About this task
Please copy the lines below exactly, from the first one through the line showing "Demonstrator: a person".

● ● ● ● ●

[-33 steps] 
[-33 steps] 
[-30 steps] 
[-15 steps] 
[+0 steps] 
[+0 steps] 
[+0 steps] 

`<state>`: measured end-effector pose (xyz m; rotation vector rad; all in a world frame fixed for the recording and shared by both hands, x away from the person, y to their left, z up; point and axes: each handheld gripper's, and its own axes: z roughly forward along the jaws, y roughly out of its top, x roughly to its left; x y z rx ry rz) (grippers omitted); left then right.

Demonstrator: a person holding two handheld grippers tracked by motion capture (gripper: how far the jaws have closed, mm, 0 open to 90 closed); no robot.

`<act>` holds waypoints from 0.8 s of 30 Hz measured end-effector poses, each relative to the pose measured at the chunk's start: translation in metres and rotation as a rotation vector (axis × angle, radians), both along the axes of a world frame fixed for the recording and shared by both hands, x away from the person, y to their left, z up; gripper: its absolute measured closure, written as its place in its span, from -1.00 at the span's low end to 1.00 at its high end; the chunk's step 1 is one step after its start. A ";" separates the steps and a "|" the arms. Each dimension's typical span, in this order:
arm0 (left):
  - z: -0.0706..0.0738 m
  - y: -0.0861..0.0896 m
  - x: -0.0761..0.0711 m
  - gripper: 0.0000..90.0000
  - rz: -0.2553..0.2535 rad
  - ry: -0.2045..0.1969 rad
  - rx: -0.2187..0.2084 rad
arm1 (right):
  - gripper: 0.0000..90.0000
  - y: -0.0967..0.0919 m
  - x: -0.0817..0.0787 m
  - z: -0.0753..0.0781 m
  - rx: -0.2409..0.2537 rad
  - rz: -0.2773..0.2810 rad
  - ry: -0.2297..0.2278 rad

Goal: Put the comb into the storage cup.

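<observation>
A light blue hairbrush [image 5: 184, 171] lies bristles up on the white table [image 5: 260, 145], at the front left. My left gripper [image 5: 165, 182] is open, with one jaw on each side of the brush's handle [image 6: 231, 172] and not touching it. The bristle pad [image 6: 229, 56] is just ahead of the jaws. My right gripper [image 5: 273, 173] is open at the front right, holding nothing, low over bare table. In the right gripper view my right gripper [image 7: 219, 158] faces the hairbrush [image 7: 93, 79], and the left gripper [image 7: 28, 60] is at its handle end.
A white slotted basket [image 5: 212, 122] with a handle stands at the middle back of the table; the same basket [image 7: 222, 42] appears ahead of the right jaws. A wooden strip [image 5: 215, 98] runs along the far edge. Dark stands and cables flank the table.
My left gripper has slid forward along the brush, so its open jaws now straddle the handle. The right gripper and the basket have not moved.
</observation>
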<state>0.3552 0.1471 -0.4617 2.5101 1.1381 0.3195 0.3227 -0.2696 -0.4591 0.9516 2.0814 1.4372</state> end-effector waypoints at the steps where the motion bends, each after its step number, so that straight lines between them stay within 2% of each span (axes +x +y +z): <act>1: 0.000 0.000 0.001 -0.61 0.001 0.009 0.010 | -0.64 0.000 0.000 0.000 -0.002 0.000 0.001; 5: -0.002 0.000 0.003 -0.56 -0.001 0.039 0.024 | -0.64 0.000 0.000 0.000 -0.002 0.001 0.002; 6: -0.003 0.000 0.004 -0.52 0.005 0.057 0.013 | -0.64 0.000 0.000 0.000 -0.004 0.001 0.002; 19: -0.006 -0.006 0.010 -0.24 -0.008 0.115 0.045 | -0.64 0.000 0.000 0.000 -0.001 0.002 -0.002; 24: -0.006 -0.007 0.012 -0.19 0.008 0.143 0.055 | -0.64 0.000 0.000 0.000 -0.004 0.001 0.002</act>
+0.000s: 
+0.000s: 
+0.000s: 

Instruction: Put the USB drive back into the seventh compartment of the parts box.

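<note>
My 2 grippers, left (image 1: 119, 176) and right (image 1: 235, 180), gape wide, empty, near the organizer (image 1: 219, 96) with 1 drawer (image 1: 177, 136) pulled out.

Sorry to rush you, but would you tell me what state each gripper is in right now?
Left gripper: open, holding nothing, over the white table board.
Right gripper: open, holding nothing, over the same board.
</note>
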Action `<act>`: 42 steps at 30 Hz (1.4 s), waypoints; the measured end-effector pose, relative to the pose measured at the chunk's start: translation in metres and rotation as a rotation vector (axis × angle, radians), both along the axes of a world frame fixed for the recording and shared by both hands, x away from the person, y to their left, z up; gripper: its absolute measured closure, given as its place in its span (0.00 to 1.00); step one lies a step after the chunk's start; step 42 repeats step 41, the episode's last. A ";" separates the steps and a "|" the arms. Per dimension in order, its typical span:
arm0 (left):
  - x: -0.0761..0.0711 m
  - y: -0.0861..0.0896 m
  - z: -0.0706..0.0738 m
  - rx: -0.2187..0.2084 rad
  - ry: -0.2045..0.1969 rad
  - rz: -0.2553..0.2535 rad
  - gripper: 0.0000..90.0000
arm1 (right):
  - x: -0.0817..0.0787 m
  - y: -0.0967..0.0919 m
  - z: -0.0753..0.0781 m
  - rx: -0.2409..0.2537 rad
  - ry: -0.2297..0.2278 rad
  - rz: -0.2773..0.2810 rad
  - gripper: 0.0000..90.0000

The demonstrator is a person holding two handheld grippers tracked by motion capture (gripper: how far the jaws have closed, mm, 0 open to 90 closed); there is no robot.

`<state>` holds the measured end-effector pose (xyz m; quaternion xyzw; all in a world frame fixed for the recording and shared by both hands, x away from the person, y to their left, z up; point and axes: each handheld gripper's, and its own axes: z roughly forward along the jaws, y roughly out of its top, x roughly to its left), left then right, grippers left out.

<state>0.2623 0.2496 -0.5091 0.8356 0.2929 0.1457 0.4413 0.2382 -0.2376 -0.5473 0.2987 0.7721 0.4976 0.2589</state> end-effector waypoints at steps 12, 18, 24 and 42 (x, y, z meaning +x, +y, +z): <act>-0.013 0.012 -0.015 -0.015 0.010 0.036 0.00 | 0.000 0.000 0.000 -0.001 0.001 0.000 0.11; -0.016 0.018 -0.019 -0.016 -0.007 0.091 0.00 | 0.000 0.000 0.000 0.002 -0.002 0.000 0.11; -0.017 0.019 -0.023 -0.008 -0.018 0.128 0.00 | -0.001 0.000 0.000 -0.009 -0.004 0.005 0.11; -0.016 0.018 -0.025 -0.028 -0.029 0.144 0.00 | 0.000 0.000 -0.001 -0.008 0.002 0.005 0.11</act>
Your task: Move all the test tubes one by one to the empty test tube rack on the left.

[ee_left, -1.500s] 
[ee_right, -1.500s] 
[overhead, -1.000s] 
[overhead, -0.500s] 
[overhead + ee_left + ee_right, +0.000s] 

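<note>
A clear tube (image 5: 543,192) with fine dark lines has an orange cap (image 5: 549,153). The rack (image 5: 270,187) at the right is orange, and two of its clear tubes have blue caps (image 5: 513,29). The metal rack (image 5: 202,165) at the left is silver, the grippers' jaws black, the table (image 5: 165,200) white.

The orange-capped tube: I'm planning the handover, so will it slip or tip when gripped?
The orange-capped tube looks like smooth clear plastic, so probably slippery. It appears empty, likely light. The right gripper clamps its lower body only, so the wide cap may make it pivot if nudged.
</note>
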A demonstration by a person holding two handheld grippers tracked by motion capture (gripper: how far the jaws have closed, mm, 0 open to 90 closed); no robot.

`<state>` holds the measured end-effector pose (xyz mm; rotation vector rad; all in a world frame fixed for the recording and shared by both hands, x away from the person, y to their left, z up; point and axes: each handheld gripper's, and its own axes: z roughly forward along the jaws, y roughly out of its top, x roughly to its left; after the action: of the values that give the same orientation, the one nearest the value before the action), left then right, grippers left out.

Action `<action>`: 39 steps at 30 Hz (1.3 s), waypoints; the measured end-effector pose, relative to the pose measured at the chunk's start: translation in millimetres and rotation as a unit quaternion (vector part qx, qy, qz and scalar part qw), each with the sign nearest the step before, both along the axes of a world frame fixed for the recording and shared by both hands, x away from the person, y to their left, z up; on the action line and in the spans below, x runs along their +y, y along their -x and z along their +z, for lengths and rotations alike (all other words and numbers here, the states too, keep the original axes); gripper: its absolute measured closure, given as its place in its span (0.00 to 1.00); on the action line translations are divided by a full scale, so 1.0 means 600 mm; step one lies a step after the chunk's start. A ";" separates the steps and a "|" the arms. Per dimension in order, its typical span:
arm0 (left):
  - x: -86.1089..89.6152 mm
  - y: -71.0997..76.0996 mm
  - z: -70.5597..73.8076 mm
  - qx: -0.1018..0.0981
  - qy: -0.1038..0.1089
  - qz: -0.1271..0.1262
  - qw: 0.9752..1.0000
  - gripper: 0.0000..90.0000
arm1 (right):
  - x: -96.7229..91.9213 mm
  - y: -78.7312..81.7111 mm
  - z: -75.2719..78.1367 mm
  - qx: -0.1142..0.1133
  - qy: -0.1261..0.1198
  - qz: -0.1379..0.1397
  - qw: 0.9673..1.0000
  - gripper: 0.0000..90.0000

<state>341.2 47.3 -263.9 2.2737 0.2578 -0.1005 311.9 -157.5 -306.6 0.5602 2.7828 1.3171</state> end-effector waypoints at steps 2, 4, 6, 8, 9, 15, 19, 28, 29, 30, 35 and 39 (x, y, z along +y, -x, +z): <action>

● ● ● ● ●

Task response
[-33 steps] 
[-33 steps] 
[-30 steps] 
[-15 steps] 
[+0 steps] 
[+0 steps] 
[+0 steps] 

`<state>`: measured end-effector pose (xyz m; rotation vector rad; all in a world frame fixed for the recording and shared by both hands, x away from the person, y to their left, z up; point and axes: each handheld gripper's, and its own axes: z roughly forward along the jaws, y roughly out of its top, x roughly to its left; x y z rx ry rz) (grippers omitted); left then right.

Demonstrator: a person holding two handheld grippers tracked by motion capture (gripper: how far the jaws have closed, mm, 0 open to 90 closed); no robot.

The output for this exercise is now complete.